Chandler wins 2000 Laing AwardBy Arthur Fournier
Chandler received his award during a recent ceremony and reception at the new press building in recognition of his book England in 1819: The Politics of Literary Culture and the Case of Romantic Historicism. The book examines the ties between Romantic and contemporary historicism and explores the crucial literary, historical and political developments in post-Waterloo Britain.
John Brewer, the John and Marion Sullivan University Professor in English Language & Literature and History, said that England in 1819 has proven highly influential in the study of Romanticism. Brewer, a member of the Board of University Publications, an interdisciplinary body of faculty members from the Humanities, Social Sciences, and Biological and Physical Sciences divisions that awards the prize each year, praised Chandlers book as a wide-ranging, enormously ambitious, densely packed, closely argued work.
The Laing Award is named for Gordon Laing, who served as general editor of the Press from 1909 to 1940 and helped to establish its reputation as the premier scholarly publisher in the United States. Previous winners have included such distinguished faculty members as Paul Ricoeur, William McNeill and Martin Marty.

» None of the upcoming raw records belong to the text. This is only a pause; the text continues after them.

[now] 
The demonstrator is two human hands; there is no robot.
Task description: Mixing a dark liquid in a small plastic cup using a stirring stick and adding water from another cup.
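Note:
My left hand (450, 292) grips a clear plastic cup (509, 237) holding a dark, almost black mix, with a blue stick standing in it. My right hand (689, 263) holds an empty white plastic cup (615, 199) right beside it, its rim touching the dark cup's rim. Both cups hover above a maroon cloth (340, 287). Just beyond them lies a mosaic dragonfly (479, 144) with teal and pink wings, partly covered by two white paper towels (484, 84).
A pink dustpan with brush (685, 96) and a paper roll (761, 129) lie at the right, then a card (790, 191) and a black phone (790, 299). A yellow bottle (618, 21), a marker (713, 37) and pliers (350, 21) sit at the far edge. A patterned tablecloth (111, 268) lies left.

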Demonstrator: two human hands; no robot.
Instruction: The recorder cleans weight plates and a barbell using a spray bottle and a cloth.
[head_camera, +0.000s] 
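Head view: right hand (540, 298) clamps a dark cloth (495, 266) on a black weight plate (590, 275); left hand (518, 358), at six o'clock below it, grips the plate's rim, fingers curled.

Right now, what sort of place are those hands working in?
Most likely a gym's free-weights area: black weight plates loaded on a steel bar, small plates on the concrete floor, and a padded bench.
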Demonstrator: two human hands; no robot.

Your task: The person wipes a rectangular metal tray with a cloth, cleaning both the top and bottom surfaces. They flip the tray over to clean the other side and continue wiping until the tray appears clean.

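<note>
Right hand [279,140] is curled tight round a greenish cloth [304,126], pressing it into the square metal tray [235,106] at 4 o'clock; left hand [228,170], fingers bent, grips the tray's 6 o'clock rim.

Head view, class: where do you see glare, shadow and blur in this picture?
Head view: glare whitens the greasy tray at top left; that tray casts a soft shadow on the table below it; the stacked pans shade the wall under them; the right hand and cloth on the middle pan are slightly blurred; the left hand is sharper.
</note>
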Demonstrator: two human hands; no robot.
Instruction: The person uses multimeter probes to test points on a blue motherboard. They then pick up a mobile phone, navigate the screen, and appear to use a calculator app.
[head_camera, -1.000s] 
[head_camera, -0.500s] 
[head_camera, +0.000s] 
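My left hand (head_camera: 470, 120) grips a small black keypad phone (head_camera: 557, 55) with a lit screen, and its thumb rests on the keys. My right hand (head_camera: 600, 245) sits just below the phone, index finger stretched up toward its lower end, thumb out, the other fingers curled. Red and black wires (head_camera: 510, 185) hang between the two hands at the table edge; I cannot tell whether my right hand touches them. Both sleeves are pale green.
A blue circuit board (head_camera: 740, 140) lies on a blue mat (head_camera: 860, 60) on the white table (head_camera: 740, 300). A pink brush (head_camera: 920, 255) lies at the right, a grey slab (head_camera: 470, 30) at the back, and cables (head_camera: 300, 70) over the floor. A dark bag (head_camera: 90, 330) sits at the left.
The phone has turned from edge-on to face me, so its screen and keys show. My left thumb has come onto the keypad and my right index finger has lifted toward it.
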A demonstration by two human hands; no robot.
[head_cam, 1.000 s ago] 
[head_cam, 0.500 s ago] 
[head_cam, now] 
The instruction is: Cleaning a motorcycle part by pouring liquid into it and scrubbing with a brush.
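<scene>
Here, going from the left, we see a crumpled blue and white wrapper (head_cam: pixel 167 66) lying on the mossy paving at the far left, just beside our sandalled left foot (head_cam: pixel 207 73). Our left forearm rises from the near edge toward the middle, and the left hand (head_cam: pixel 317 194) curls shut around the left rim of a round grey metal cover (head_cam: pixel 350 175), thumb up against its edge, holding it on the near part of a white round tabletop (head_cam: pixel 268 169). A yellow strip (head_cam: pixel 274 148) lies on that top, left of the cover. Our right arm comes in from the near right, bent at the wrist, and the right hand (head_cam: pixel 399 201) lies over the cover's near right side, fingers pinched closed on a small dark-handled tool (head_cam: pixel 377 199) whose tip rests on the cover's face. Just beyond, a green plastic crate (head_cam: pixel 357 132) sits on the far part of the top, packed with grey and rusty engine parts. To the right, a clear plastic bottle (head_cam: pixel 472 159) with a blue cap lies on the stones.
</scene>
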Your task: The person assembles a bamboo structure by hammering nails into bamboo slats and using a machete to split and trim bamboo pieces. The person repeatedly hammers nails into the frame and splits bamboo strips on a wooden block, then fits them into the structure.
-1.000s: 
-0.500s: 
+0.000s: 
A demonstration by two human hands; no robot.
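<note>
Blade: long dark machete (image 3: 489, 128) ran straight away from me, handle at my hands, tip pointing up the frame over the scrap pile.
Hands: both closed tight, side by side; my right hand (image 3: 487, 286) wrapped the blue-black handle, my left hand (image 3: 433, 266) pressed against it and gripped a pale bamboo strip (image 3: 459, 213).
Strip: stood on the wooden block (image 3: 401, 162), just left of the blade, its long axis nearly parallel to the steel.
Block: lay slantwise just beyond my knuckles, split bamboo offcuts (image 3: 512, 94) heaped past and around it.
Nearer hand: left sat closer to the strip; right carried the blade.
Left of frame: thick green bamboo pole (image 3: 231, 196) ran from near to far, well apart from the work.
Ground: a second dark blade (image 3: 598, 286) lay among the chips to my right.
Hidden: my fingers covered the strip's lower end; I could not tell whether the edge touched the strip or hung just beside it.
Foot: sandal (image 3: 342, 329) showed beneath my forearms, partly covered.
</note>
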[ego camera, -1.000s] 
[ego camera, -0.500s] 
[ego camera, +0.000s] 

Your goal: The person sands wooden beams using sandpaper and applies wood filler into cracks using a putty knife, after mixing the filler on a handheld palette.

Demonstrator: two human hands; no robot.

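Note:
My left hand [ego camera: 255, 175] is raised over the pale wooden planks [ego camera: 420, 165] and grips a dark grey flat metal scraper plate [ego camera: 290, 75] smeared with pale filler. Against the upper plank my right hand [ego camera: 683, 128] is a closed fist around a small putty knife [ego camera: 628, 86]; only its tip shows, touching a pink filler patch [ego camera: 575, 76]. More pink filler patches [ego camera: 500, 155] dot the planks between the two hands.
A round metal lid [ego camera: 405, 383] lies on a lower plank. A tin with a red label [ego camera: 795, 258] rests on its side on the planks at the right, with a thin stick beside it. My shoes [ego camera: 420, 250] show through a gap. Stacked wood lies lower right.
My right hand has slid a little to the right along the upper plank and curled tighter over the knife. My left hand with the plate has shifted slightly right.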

Best known for scholarship on the Romantic Movement in England and the connections between politics and literature, history and criticism, Chandler is the author of three books and dozens of essays and review articles. His current project concerns filmmaker Frank Capra, and links the golden age of Hollywood to conventions of the sentimental novel. Chandler began teaching at the University in 1976 while completing his Ph.D. in English Language & Literature. Since receiving his appointment to the faculty in 1978, he has taught courses in English and in the Committees on the History of Culture, Cinema & Media Studies and General Studies in the Humanities.
Chandler has been selected to succeed J. Paul Hunter as Director of the Franke Institute for the Humanities. Chandler, who chaired the group that recommended the formation of an institute at the University in 1988, will begin his five-year term effective July 1.